World models forecast future states under candidate actions;
Diffusion and action-chunking policies generate short action sequences;
Vision-language-action (VLA) policies map observations and language into robot commands;
Latent planning systems produce internal future trajectories.

These outputs can be statistically plausible and still fail as candidate dynamics. A rollout may be smooth but inconsistent with its paired actions. An action chunk may remain inside action bounds while requiring impossible state transitions. A direct multi-horizon forecast may disagree with its own recursively composed predictions. The proposal in our work is to place a runtime gate between the learned predictor and the downstream controller.
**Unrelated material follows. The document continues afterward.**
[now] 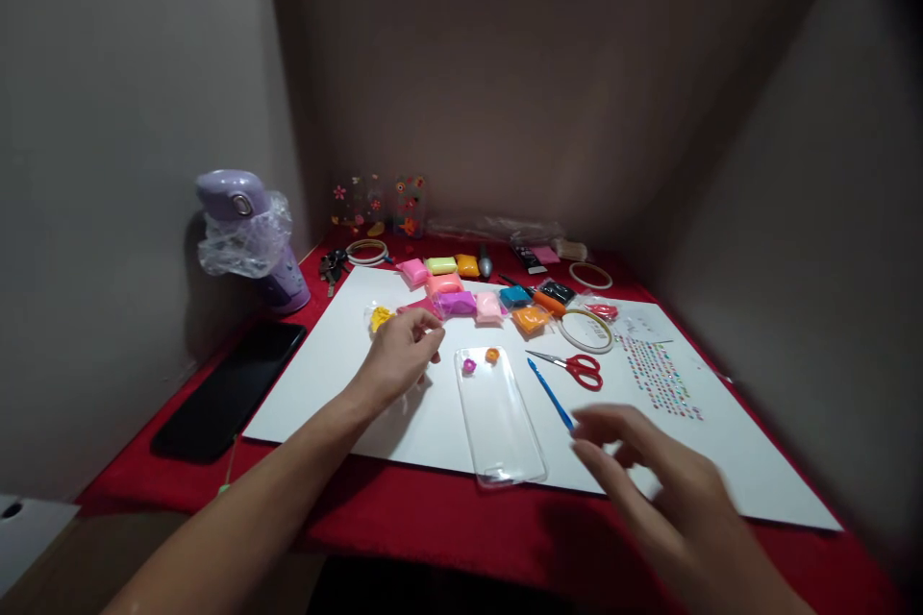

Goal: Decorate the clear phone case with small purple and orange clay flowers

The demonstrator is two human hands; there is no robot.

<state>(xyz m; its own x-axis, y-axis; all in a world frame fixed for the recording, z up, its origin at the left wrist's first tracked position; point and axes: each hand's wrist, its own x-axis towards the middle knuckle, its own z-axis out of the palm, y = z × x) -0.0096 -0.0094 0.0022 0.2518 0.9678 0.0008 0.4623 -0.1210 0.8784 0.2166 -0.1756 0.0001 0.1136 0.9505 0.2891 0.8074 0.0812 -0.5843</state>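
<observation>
My left hand (400, 351) hovers over the white board left of the clear phone case (501, 423). Its thumb and forefinger come together in a pinch; anything between them is too small to make out. Two small clay pieces, one purple (469, 366) and one orange (492, 356), sit at the case's far end. My right hand (663, 485), slightly blurred, has thumb and forefinger apart around the near end of a blue pen-like tool (549, 392), which lies on the board. I see no firm grip on it. Red-handled scissors (583, 371) lie just beyond.
Coloured clay packets (457, 304) cluster at the far side of the white board (328, 360), with yellow clay (380, 317) beside my left hand. Bangle-like hoops (586, 332) and a gem sticker sheet (661, 380) lie right. A black phone (231, 391) and purple bottle (252, 240) stand left.
</observation>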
The monitored setting: LeRobot PushT

The experiments use the Hugging Face LeRobot PushT dataset. PushT is a planar pushing task with synchronized image observations, a two-dimensional monitored state, and two-dimensional continuous actions. The state used here should be interpreted as a monitored coordinate, not a complete physical state of the full system. The evaluation is therefore envelope-relative: it tests whether a proposal is compatible with the empirical monitored-state and action envelope induced by the data.

The same episode can be viewed in the monitored state space.

For a nominal episode, the runtime score remains below the rejection threshold.

What the gate evaluates

The gate decomposes a decoded proposal into three interfaces.

Kinematic admissibility checks the state curve itself: recursive reachability and finite-difference growth.
Dynamic consistency checks action-conditioned transitions: whether the paired states and actions agree with a learned one-step dynamics relation.
Predictor-interface consistency checks direct-to-composed horizon agreement: whether a direct forecast agrees with the recursively composed forecast.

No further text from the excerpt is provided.